The ends: The Paladin is supposed to be the quintessential "good guy".

The means: This is enforced by alignment and code-of-conduct restrictions imposed in the game not just on the individual gaming group level, but as a game wide default no matter where you are or who you're playing with because it's somehow unthinkable that someone else in another group/city/state/country/continent should be able to play their Paladin their way without having to move heaven and earth to do so if their way isn't your way.

Oh, I totally agree that the ends don't justify the means. It doesn't matter what sort of "good guy" archetype the Paladin is supposed to be. That it stems from this kind of exclusivity makes it a hollow mockery of itself, and it shouldn't be. Thank you for so eloquently phrasing exactly why (well, one of the myriad reasons why) the Paladin class needs to be opened up.


Tectorman wrote:
HWalsh wrote:
Being a Paladin is about winning the right way. It isn't about winning the most effective way, in fact it is often the contrary. Above all the ends shouldn't justify the means.

The ends: The Paladin is supposed to be the quintessential "good guy".

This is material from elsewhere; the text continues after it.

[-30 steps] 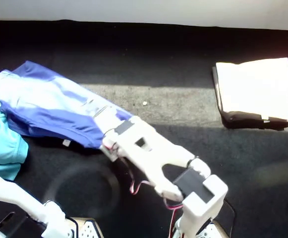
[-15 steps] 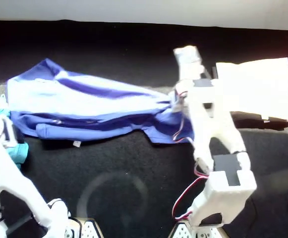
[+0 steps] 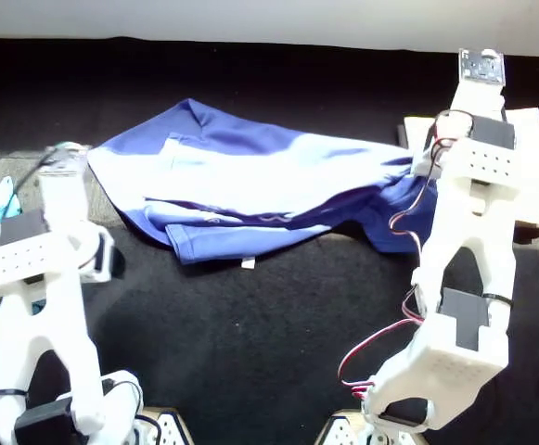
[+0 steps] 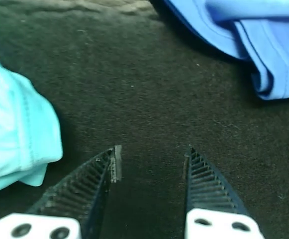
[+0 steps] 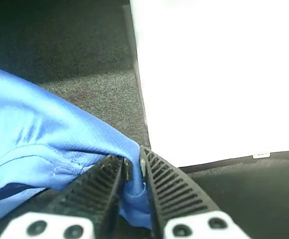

The means: This is enforced by alignment and code-of-conduct restrictions imposed in the game not just on the individual gaming group level, but as a game wide default no matter where you are or who you're playing with because it's somehow unthinkable that someone else in another group/city/state/country/continent should be able to play their Paladin their way without having to move heaven and earth to do so if their way isn't your way.

Oh, I totally agree that the ends don't justify the means. It doesn't matter what sort of "good guy" archetype the Paladin is supposed to be. That it stems from this kind of exclusivity makes it a hollow mockery of itself, and it shouldn't be. Thank you for so eloquently phrasing exactly why (well, one of the myriad reasons why) the Paladin class needs to be opened up.

An opened Paladin isn't a Paladin. Your statement is incorrect.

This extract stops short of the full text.